• AIM OF THE TASK: With nothing added or dropped, copy the data that follows exactly.

• RECORDED INFORMATION:
----------
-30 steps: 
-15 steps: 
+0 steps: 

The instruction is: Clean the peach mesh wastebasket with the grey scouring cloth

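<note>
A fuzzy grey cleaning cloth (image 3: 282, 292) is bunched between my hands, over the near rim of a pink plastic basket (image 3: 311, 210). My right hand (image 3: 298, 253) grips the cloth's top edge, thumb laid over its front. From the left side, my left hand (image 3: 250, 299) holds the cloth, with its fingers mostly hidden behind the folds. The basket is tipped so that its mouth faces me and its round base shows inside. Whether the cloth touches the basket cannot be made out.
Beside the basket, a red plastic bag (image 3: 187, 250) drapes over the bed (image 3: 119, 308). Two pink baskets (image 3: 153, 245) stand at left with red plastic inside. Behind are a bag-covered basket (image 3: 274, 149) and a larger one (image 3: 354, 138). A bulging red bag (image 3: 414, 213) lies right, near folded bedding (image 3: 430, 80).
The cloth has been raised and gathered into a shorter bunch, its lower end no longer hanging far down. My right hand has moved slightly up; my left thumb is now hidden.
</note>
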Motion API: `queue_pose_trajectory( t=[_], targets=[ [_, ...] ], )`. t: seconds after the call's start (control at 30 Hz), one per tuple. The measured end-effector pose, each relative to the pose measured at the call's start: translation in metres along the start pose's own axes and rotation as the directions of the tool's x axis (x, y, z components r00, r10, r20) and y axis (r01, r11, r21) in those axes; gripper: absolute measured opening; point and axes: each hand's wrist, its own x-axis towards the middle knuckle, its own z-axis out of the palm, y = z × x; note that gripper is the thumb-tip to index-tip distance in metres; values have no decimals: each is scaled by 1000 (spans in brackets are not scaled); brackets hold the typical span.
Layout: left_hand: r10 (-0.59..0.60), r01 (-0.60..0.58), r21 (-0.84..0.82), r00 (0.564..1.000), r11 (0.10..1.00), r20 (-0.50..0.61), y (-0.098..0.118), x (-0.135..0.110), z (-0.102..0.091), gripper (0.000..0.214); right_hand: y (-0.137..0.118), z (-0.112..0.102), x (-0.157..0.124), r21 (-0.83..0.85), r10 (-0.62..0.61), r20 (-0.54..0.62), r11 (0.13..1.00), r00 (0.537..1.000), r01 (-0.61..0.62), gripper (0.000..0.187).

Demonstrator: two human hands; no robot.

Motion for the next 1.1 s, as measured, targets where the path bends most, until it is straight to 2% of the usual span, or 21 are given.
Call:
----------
• COMPLETED EXERCISE:
-30 steps: 
-15 steps: 
+0 steps: 

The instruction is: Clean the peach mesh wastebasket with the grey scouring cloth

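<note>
A fuzzy grey cleaning cloth (image 3: 282, 292) is bunched between my hands, over the near rim of a pink plastic basket (image 3: 311, 210). My right hand (image 3: 298, 253) grips the cloth's top edge, thumb laid over its front. From the left side, my left hand (image 3: 250, 299) holds the cloth, with its fingers mostly hidden behind the folds. The basket is tipped so that its mouth faces me and its round base shows inside. Whether the cloth touches the basket cannot be made out.
Beside the basket, a red plastic bag (image 3: 187, 250) drapes over the bed (image 3: 119, 308). Two pink baskets (image 3: 153, 245) stand at left with red plastic inside. Behind are a bag-covered basket (image 3: 274, 149) and a larger one (image 3: 354, 138). A bulging red bag (image 3: 414, 213) lies right, near folded bedding (image 3: 430, 80).
The cloth has been raised and gathered into a shorter bunch, its lower end no longer hanging far down. My right hand has moved slightly up; my left thumb is now hidden.
</note>
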Motion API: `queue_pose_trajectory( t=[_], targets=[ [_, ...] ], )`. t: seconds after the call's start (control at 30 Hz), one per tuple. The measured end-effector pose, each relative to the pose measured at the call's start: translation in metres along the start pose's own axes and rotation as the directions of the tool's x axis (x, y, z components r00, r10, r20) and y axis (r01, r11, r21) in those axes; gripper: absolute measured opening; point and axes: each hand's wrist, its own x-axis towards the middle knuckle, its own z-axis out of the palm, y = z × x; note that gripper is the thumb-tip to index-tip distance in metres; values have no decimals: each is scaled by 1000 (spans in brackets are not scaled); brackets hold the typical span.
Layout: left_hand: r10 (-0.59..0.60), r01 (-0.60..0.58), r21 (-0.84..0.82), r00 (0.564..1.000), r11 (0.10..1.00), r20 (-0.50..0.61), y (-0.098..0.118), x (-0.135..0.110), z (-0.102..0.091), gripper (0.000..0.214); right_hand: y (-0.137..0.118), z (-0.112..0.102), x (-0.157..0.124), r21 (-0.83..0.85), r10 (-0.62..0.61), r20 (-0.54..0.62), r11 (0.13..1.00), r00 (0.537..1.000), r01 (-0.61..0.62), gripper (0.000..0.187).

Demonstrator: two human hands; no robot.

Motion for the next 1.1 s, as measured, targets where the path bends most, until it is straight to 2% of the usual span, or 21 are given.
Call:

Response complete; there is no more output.